Spiritual Musings on a Chemical World

Monday, March 3, 2014

Isolation

Sometimes, I am on a search for what really matters in life. Where should I put the basis of most of my enjoyment? What should I actively look forward to?

I used to look forward all the time to eating, back when I was young and horribly depressed. Eating can be a very positive experience. However, eat too much and you become fat. And it's hard to live with yourself when you are fat, with the way people treat you and shit. Which is why you shouldn't really look forward at all to eating, unless you are really hungry. If you're not hungry, you shouldn't even think about food.

I used to look forward to the effects of my drugs, mainly the Adderall. But, like I've stated in a previous blog entry, it doesn't really have that effect any more. Caffeine still has an effect on me. Nicotine still has an effect on me. Maybe I should look forward to those things.

I enjoy working, and getting things done, and making progress with my projects. I got high off productivity. This high is even better than an Adderall high. Sure, the Adderall high is full of more fake, artificial sugary happy sweetness, but a productivity high actually means something. When it's gone, it's not really gone, because I still accomplished the work. What do I have to show for an Adderall high, after it is all done? Absolutely nothing. That is, unless the increased motivation from the Adderall high led me to accomplish something. But a lot of times, I will just sit and think on it. Which is utterly unproductive. So yeah, in a way it's better it doesn't make me high anymore.

What I really think is worth my time to be obsessed over, is social interactions. Talking to different people. Sometimes, I talk to people about my work and computers. The thing is, I don't know a whole lot of different stuff about computers, so to avoid exposing my ignorance, these conversations have to be brief, if I'm talking to someone who majored in computer science. I have only ever taken a couple of computer science classes. I learned programming in high school. I learned Visual Basic, which is supposed to be easy to learn and use, but honestly, now that I have pretty much got down Objective C, Objective C is no harder than Basic. I could talk on and on about the mechanics of programming, like debugging. All the time you spend single stepping through code, trying to track down the bug, and that feeling of satisfaction when you finally catch it. But really, people don't really talk about that, at least not with me. So I talk about my projects. Anyway.

So, I have in my mind that social interaction would be the most rewarding thing. But I spend almost all my time alone. I don't go out much anymore. There was a period of time last year when I was going out a lot.

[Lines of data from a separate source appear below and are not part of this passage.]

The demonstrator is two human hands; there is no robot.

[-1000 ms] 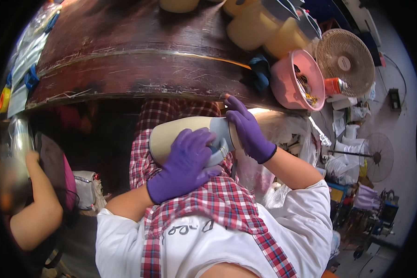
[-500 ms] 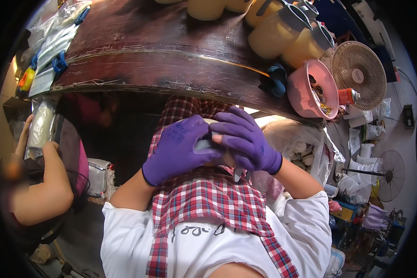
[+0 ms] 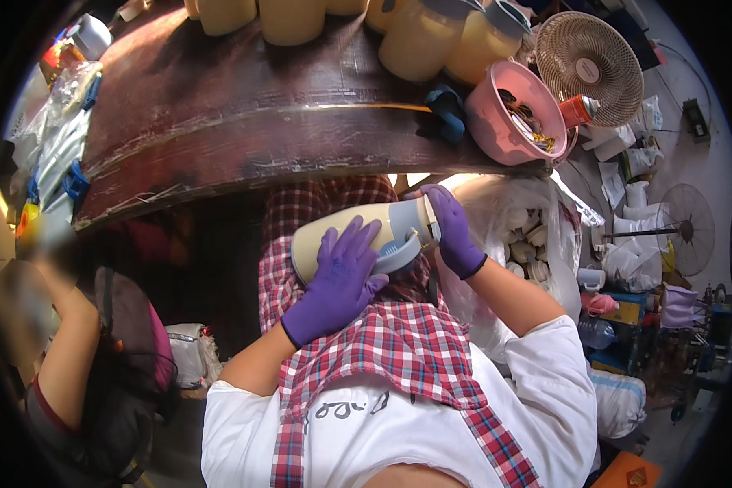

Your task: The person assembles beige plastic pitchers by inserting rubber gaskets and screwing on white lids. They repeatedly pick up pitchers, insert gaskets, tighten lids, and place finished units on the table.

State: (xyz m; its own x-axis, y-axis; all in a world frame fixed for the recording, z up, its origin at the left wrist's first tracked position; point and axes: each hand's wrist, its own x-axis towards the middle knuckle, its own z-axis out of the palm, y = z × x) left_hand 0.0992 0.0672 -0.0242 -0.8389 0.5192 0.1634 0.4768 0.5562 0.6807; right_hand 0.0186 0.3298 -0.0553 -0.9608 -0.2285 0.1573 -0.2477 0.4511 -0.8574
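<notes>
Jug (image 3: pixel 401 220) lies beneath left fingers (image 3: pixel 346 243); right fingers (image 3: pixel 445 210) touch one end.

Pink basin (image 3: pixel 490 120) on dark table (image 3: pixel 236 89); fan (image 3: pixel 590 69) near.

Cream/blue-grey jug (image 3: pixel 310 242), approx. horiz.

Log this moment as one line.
left hand: spread on cream jug | right hand: at its top end | jug: lying across lap
</notes>
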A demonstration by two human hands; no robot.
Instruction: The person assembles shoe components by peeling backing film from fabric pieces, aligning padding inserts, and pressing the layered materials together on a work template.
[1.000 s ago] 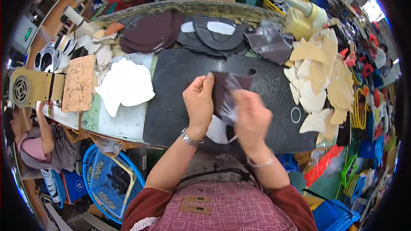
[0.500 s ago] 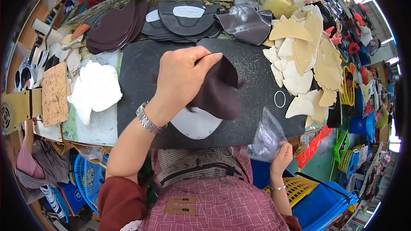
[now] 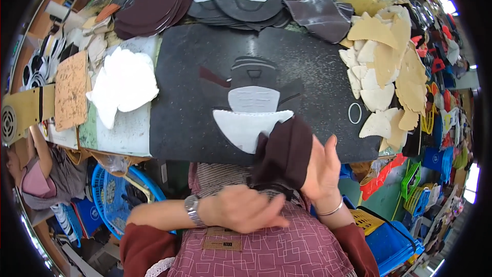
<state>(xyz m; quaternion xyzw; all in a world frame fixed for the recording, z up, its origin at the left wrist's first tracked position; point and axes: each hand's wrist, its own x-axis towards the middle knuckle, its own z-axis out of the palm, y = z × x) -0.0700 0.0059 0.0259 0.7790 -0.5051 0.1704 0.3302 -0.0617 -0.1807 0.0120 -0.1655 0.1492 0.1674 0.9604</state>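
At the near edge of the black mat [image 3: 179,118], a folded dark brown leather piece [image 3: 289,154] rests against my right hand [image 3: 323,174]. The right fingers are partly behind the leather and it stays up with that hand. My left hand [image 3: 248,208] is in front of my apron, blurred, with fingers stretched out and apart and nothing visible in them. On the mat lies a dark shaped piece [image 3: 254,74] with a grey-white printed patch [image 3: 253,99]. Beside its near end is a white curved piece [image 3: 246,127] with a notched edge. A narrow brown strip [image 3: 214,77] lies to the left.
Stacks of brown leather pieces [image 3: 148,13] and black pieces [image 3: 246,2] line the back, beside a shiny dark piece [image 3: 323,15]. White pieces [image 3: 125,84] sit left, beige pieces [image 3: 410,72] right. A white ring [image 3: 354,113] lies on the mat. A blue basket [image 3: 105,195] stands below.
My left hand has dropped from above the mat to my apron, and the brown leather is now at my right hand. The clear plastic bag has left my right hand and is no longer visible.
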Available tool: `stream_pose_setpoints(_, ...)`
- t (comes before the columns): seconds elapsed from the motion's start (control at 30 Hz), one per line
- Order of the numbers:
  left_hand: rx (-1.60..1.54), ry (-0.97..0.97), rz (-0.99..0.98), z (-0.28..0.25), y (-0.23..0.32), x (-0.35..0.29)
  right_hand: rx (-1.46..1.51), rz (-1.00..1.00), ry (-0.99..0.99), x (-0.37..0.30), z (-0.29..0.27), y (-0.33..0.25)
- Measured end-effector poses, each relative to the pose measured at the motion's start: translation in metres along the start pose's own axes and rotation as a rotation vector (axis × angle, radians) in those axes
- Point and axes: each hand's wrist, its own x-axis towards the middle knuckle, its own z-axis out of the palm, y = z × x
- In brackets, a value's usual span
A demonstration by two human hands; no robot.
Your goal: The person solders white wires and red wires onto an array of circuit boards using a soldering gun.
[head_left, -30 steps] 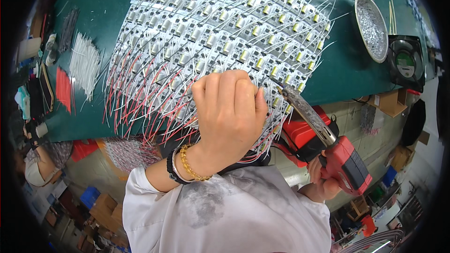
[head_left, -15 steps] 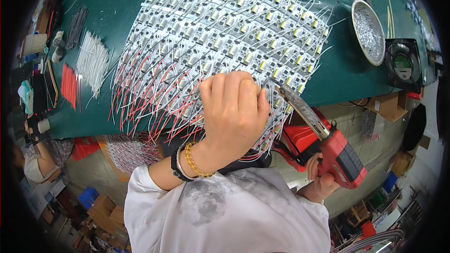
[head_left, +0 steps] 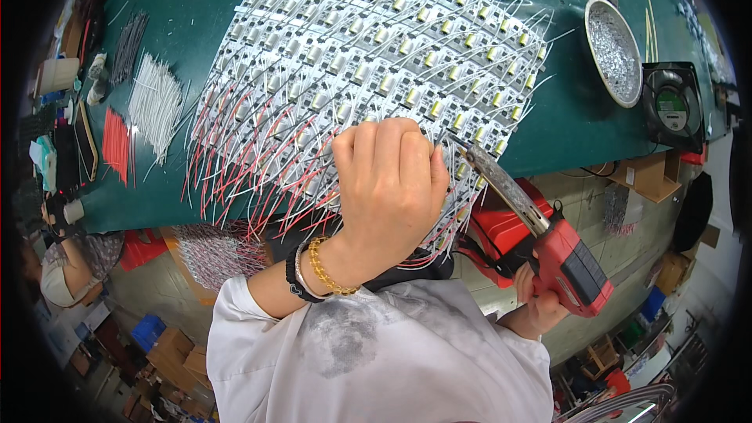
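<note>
A panel of joined circuit boards (head_left: 337,55) lies on the green table, set with rows of small light-coloured components. My left hand (head_left: 392,188) is closed in a pinch over its near right part; what the fingertips hold is hidden. In my right hand (head_left: 538,301) is a red and black soldering gun (head_left: 576,270), its long metal barrel slanting up to the left. The tip points at the boards just beside my left thumb; whether it touches them I cannot tell. Red wires (head_left: 227,164) and white and black ones stick out from the boards toward the near left.
Loose white wires (head_left: 155,102), red wires (head_left: 116,141) and black wires (head_left: 129,47) lie in bundles on the left. At right stand a metal bowl (head_left: 636,82) of silvery bits and a black fan (head_left: 672,110). Another person's arm (head_left: 74,262) shows at the far left.
The boards and the soldering gun's tip have shifted very slightly. Both hands keep nearly the same place and grip.
</note>
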Motion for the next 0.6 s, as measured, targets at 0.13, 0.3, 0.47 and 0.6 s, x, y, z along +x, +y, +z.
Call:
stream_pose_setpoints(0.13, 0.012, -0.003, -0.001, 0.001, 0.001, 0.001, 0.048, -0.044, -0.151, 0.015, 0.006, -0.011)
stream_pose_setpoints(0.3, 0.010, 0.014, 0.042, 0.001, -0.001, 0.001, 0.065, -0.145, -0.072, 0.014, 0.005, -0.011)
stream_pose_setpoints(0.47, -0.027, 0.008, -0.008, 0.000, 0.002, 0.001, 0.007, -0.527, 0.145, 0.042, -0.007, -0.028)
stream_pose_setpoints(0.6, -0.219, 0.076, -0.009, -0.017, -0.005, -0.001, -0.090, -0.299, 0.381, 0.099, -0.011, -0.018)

I'm not really all that good at social interaction, though I am a million times better than I used to be.

The thing that bothers me a lot is how I went through junior high and high school, all the time doing the bare minimum when it came to social interaction. I can't tell you how much I regret that, and how much it bothers me now. I would really like to be part of a group of friends. But I don't have that. I have random friends here and there. I have friends from Innercept. That's the thing, as much as I bitched and moaned about how much I hated Innercept, and how horrible it was, most of the people I call my real friends now, are people I met at Innercept. At Innercept, I kind of did have a group of girl friends.

I sometimes get down, like I did just last night, thinking about all the people I know who don't like me. Bridges I've burned, mostly, if not always, from drinking too much alcohol. But then I think of all the people who really, really like me, like certain staff members from Innercept. And I remember how I could just talk to staff so easily, and how now when I talk to people, I struggle, because I spend so much time alone. I remember Erik. And how as much as some people don't like him, he was someone who I could actually really talk to, about whatever was on my mind. And how throughout the day, we would text back and forth constantly.

The thing about social interaction, it keeps the mental illness in check. Like, the small, quirky symptoms I have. Like the talking to myself, about myself, from the perspective of someone else. But, recently I've stopped doing that. Which makes me feel like I am doing better.

So all in all, I'm not doing horribly. And I'm not constantly tortured anymore, tortured by these thoughts that rip me inside out. That went away last year, oddly enough, from the experience of again being delusional. In a way, that made me feel a lot better, and I'm no longer all upset because certain people unfriended me. Like it used to really bother me that one particular person did. But now I don't even care. Who cares? Why do I get myself so upset over these things? And I'm no longer all embarrassed about certain particular things, like things I said to this one guy, because really, what does it matter? I've moved on. That whole situation, which used to tear me inside out, doesn't hurt anymore. It don't hurt no more.

But the social isolation is what's killing me right now.